SoFunction
Updated on 2024-11-16

How pytorch trains on GPUs

1. Network models transferred to CUDA

net = AlexNet()
()#switch toCUDAfirst (of multiple parts)

2. Transferring the loss to CUDA

criterion = ()
criterion = ()

It's okay to not do this step, because the loss is calculated based on out, label

loss = criterion(out, label)

As long as out and label are on CUDA, the loss is naturally on CUDA as well, but it was found that the accuracy was surprisingly 1% lower without transferring to CUDA

3. Transferring datasets to CUDA

Here's an explanation of how the dataset is used

#download the dataset
train_set = CIFAR10("./data_cifar10", train=True, transform=data_tf, download=True)
train_data = (train_set, batch_size=64, shuffle=True)

The dataset is a large multidimensional array of all inputs and labels.

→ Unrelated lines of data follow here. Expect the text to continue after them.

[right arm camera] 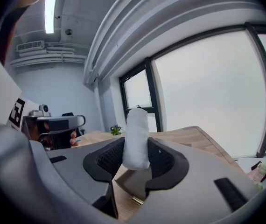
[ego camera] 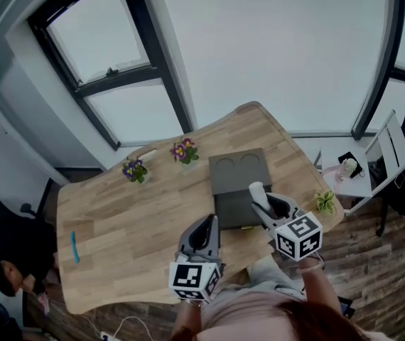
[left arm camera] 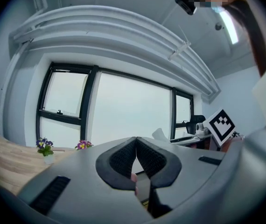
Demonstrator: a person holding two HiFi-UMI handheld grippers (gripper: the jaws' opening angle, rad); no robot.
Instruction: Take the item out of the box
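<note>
A dark grey box (ego camera: 236, 184) lies open in the middle of the wooden table (ego camera: 117, 212), its far half showing two round recesses. My right gripper (ego camera: 261, 203) hovers over the box's near right corner, shut on a white rolled item (ego camera: 256, 190). In the right gripper view the white roll (right arm camera: 136, 136) stands upright, pinched between the dark pads (right arm camera: 163, 160), and a corner of the box (right arm camera: 135, 183) shows below. My left gripper (ego camera: 210, 224) hangs by the box's near left edge. Its fingertips (left arm camera: 132, 146) touch, with nothing between them.
Two small pots of purple flowers (ego camera: 135, 170) (ego camera: 185, 150) stand at the table's far side. A blue pen (ego camera: 74, 247) lies near the left edge. A little green plant (ego camera: 325, 202) sits at the right corner. A white side table (ego camera: 362, 172) stands to the right.
</note>
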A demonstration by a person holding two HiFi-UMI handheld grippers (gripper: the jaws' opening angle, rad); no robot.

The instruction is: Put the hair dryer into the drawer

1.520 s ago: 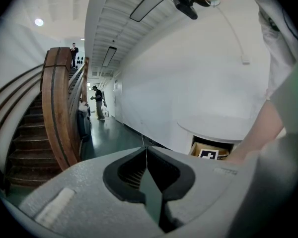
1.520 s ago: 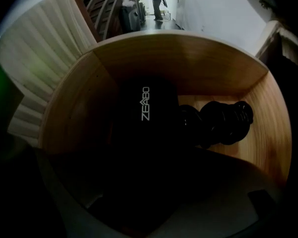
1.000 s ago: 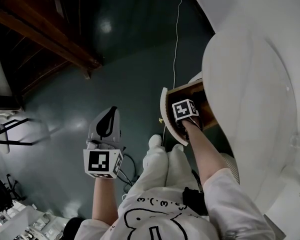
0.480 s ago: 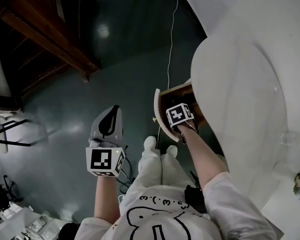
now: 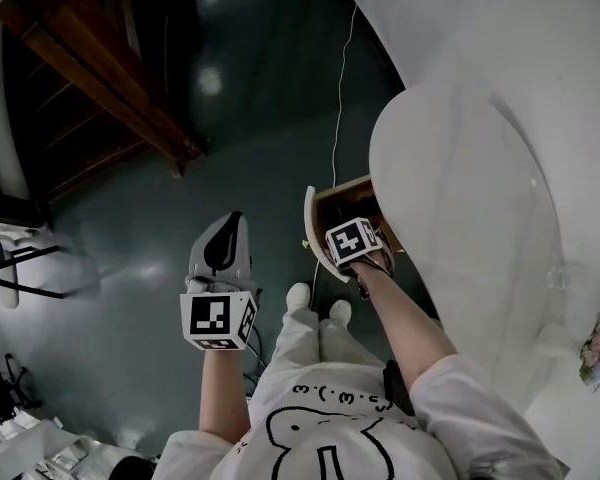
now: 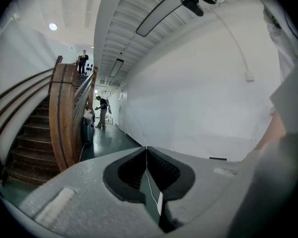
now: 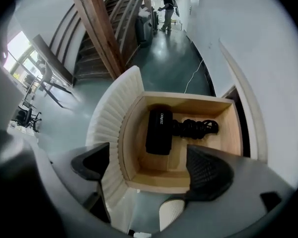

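Right gripper view: hair dryer (image 7: 159,125) inside open drawer (image 7: 109,123), just ahead of spread, empty right gripper (image 7: 149,165).
Left gripper (image 6: 147,152): pressed together, empty.
Tip: likely closing next; push drawer front squarely.

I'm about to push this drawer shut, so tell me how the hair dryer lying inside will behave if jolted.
The hair dryer lies flat in the drawer, so it probably slides rather than rolls. Its body looks rigid and smooth, likely slippery to grip. The coiled cord is floppy and could snag.
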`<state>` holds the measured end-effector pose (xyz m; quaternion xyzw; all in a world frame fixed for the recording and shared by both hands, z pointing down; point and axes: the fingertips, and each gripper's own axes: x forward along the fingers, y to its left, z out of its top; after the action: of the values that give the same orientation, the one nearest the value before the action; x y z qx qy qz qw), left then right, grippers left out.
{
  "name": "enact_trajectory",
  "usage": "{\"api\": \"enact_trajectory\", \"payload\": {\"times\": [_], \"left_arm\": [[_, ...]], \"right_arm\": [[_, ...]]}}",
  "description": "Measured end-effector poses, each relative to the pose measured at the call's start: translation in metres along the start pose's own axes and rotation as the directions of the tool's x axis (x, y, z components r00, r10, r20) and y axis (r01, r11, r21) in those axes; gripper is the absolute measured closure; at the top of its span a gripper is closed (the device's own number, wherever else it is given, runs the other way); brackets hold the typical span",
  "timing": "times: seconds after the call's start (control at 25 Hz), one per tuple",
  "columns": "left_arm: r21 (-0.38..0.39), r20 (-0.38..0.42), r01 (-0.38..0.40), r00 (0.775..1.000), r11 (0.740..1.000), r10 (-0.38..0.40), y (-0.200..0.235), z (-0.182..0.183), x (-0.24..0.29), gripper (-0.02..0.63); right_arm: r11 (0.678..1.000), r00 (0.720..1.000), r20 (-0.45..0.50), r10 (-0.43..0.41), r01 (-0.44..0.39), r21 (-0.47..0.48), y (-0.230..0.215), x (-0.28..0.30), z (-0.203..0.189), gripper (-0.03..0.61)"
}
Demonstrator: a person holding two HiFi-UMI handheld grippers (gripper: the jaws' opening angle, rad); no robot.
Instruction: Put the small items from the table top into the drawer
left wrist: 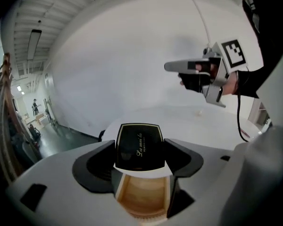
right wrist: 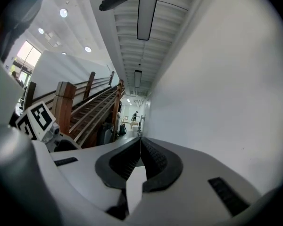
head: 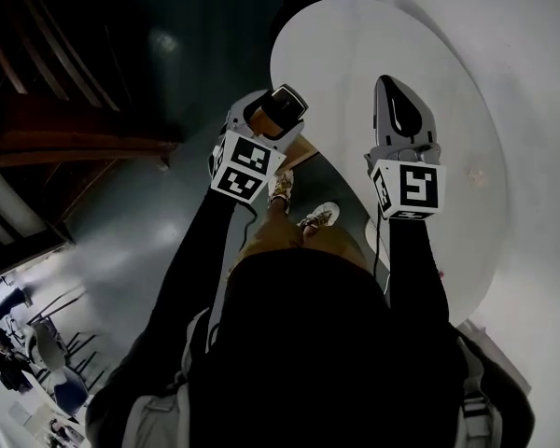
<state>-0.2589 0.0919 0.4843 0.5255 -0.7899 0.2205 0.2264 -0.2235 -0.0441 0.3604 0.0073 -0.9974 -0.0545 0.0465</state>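
My left gripper (left wrist: 138,155) is shut on a small black case with gold script (left wrist: 138,142). It holds the case over the open wooden drawer (left wrist: 142,197). In the head view the left gripper (head: 271,117) and the black case (head: 287,101) hang at the round white table's (head: 355,45) left edge. There a corner of the drawer (head: 297,154) shows. My right gripper (head: 389,87) is shut and empty above the table top. It points up at a wall, with its tips (right wrist: 140,142) pressed together. One tiny pale item (left wrist: 199,111) lies on the table top.
Dark glossy floor (head: 121,213) lies left of the table. A white wall (left wrist: 132,65) stands behind it. A wooden staircase with railings (right wrist: 85,109) runs off to the left. The right gripper (left wrist: 191,68) shows in the left gripper view, raised above the table.
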Motion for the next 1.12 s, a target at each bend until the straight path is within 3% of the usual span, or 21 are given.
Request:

The dataloader is sampled in this large multidimensional array to make batches, which are used to train the

    for im, label in train_data:
        i = i + 1
        im = ()#Migrate data to CUDA
        im = Variable(im)# Putting data into a Variable
        label = ()
        label =Variable(label)
        out = net(im)#the output should have the size of (N,10)

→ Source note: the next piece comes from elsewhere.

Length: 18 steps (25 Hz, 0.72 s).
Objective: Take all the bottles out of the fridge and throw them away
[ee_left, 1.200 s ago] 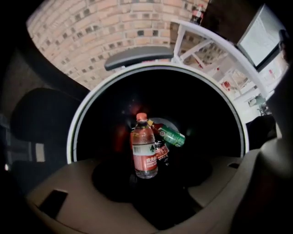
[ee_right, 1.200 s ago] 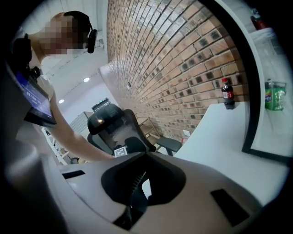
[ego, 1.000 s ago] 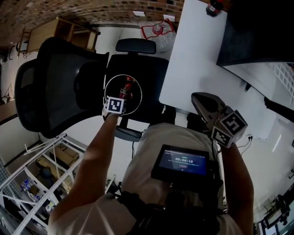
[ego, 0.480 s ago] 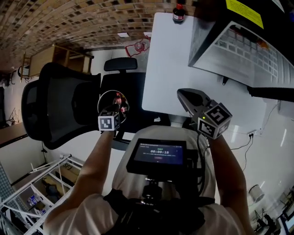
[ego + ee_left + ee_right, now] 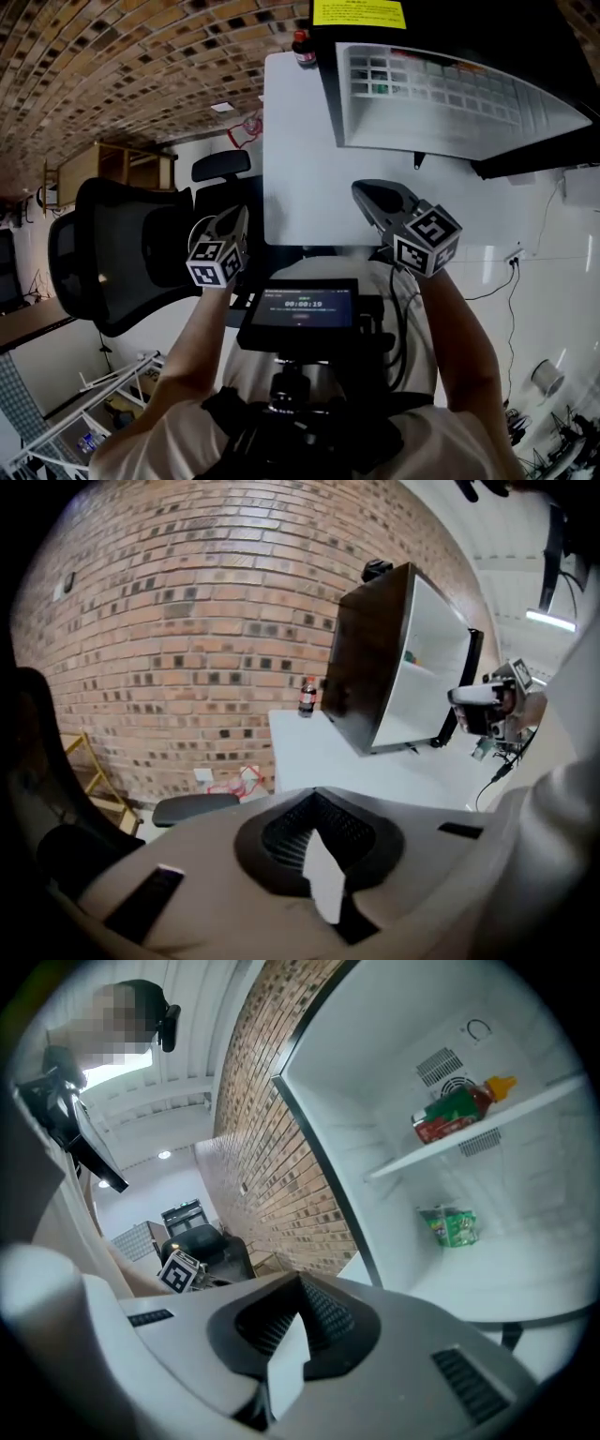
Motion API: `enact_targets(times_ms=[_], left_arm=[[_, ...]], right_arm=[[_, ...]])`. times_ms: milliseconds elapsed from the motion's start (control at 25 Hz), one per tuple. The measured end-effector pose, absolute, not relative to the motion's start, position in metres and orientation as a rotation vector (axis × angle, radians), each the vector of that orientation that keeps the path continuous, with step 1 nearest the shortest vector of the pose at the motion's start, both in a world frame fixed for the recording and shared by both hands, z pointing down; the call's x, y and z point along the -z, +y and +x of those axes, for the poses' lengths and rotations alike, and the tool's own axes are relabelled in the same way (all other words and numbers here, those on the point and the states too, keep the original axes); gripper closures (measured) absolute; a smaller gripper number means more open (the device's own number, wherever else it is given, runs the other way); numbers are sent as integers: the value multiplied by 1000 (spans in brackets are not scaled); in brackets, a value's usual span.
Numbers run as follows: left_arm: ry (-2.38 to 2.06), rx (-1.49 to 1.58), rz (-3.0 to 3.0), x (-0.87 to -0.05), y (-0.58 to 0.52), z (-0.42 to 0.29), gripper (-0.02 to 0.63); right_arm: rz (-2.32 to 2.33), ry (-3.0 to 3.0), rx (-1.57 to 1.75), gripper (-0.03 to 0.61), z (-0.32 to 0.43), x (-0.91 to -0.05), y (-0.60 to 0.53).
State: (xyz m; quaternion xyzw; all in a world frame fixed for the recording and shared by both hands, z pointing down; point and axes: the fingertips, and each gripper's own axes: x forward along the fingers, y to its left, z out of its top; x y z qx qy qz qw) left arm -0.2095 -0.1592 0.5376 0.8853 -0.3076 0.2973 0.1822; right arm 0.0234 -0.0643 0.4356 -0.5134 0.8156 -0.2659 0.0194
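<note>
Far left of the head view: a black office chair [image 5: 122, 253], back turned to a brick wall [image 5: 112, 66], with a wooden shelf unit [image 5: 108, 169] just above it in the frame.

Left of centre: the left gripper [image 5: 242, 216], marker cube nearest the camera, tips aimed up the frame toward the white table [image 5: 300, 178]. Jaws pressed together in the left gripper view, with nothing between them. Beyond those closed tips [image 5: 317, 797] in the same view: the table edge, a small dark bottle [image 5: 307, 697] upright at its far end against the brick, and the fridge [image 5: 394, 667] standing open right of the frame's centre.

Top centre of the head view: the same dark bottle [image 5: 302, 49] on the table's far corner, just beside the fridge [image 5: 450, 103], door swung wide, a yellow label [image 5: 359, 12] on the top edge.

Right of centre: the right gripper [image 5: 364, 190], also closed tight and empty, held over the table edge below the fridge.

In the right gripper view, past the closed tips [image 5: 300, 1281]: white fridge interior filling the right side, a red-and-green bottle [image 5: 455, 1110] with a yellow cap lying on the upper shelf, a green packet [image 5: 450, 1225] lower down on the fridge floor. Both well apart from the jaws.
</note>
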Motion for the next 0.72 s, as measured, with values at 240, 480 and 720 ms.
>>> enact_targets(times_ms=[240, 480, 720], left_arm=[[-699, -722, 2664, -497, -146, -117, 604], [-537, -652, 2775, -466, -127, -47, 604], [-410, -619, 2825, -452, -107, 1, 604]], right_arm=[[-1655, 2482, 793, 578, 66, -433, -50], [-1707, 2417, 769, 578, 102, -428, -34], [-1748, 2362, 728, 578, 125, -421, -20]])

When traversing the batch, the first thing to do is to transfer the taken Image and label to CUDA, so that the next calculations are on CUDA

In the beginning, only migrate to CUDA after converting to Variable, so that the data is not on CUDA during the network propagation, so it keeps reporting errors

Specify gpu graphics card when training network

See what gpu's are available

nvidia -smi

Live view gpu info 1 rep refreshes every 1 second

watch -n -1 nvidia -smi

Specify the gpu to use

import os
# Using the first vs. third GPU card
["CUDA_VISIBLE_DEVICES"] = "0,3"

The above is a personal experience, I hope it can give you a reference, and I hope you can support me more.